# Telco Customer Churn - Data preparation

In this notebook, we prepare the data for later analysis.

### Things to install
pip install imblearn  
pip install sklearn

!pip install imblearn sklearn

Load packages

In [1]:
# !conda install -c numba/label/dev numba
# !pip install pandas_profiling imblearn sklearn pandas_profiling

In [2]:
import os
import numpy as np
import pandas as pd
from pandas_profiling import ProfileReport
from _utils import data_utils
from sklearn.model_selection import train_test_split
from collections import Counter
from sklearn.cross_decomposition import PLSRegression

In [3]:
OUPUT_PATH = "./output/"

# STEP 1: EDA & Data preparation

Using the [Telco Customer Churn data from Kaggle](https://www.kaggle.com/blastchar/telco-customer-churn), we perform the data clean up just as demonstrated in [Telecom Customer Churn Prediction](https://www.kaggle.com/pavanraj159/telecom-customer-churn-prediction).

In [4]:
telcom = pd.read_csv(
    "https://data.atoti.io/notebooks/telco-churn/WA_Fn-UseC_-Telco-Customer-Churn.csv"
)
# perform data clean up
telcom = data_utils.data_cleanup(telcom)

In [5]:
ProfileReport(telcom)

Summarize dataset:   0%|          | 0/35 [00:00<?, ?it/s]

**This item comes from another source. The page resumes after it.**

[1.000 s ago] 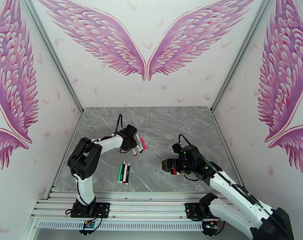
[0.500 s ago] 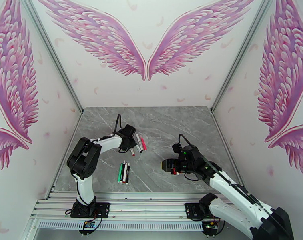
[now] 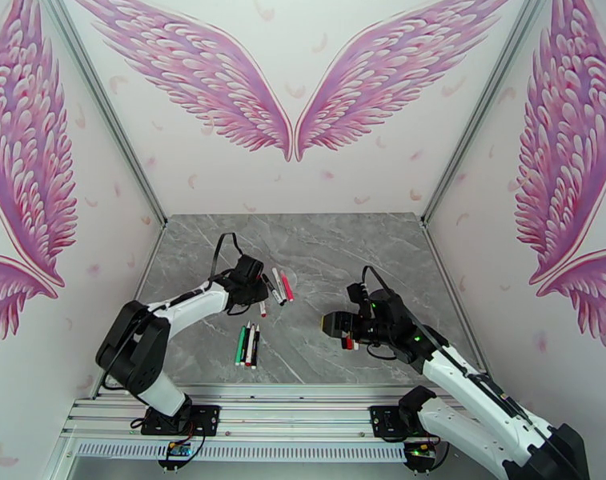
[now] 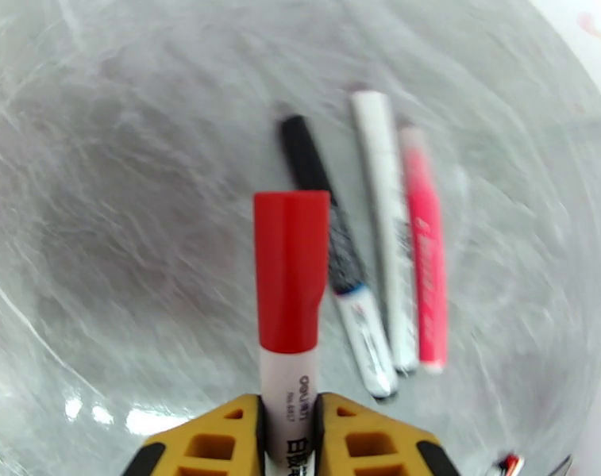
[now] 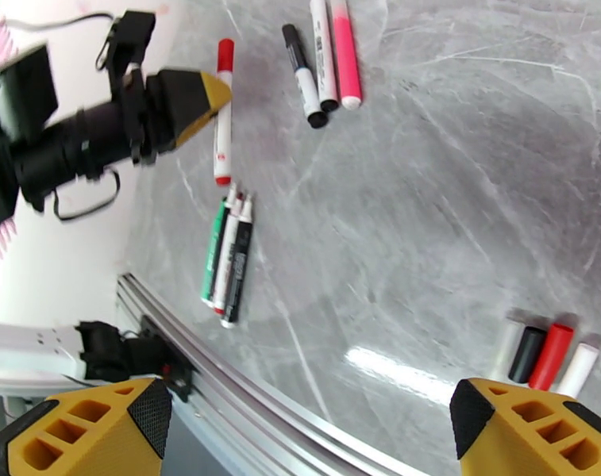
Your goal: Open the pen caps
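Left arm [image 3: 170, 306] has dropped and stretched out flat since a second ago, its elbow swung out left. The left tool [image 4: 288, 422] is clamped on the white barrel of the red-capped pen [image 4: 292, 366], which has shifted slightly back from the row it lay beside. Lifted or dragging, can't tell. The red cap [image 4: 290, 267] is on, sticking out ahead of the tool.

Just right of that pen and ahead of the tool lie three capped pens [image 4: 383, 232], black, white and pink, side by side. Behind the tool, three open pens [image 3: 246, 346] lie bunched with tips bare.

Read: the grasp is done and this pen is likely headed for a handover and cap pull. About half of the pens remain capped.

The right tool [image 5: 310, 410] has barely nudged left. Its fingers are spread wide and hold nothing, and it faces the left tool. Four loose caps [image 5: 542, 355], whitish, black, red and white, sit in a row close under its right finger.

The bench [image 3: 359, 250] is grey marble-look, glossy, with some glare. An aluminium rail [image 3: 303, 414] runs along its near edge. The white walls are painted with pink wings [image 3: 198, 74].
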Controlling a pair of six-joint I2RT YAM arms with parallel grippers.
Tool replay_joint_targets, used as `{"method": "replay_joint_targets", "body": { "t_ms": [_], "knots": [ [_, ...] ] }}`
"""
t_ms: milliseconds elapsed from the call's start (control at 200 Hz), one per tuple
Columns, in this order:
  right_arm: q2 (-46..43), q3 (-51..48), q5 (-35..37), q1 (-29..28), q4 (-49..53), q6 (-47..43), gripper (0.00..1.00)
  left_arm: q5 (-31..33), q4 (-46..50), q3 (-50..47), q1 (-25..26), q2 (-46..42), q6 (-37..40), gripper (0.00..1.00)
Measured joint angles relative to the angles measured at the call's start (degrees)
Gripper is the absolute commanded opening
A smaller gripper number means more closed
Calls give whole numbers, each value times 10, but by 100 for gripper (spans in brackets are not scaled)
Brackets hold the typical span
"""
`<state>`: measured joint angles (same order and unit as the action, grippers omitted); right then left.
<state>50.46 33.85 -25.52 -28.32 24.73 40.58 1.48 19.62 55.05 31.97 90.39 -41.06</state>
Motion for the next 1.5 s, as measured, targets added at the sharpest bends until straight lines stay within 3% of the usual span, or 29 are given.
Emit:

Generate report structure:   0%|          | 0/1 [00:00<?, ?it/s]

Render HTML:   0%|          | 0/1 [00:00<?, ?it/s]



## Data processing & split train / test

We do some data preprocessing to handle categorical variables. We create:
- Binary variables for categorical variables with only 2 levels
- Dummy variables for those with more than levels

Also, we split the data into train and test sets

We create a few new columns in preparation for the machine learning output.  
In the actual churn data, `ChurnProbability` is fixed as the customers have already churned. Hence we gave the probability a value 1.  
The `ChurnPredicted` would be the actual churn in this base use case.

In [6]:
# since the statistics is based on previous month, Churn/Non Churn probability is fixed and therefore 1
# telcom["ChurnProbability"] = 1.0
# telcom["ChurnPredicted"] = telcom["Churn"]

telcom["ChurnProbability"] = np.where((telcom["Churn"] == "Yes"), 1.0, 0.0)  # 1.0
telcom["ChurnPredicted"] = telcom["Churn"]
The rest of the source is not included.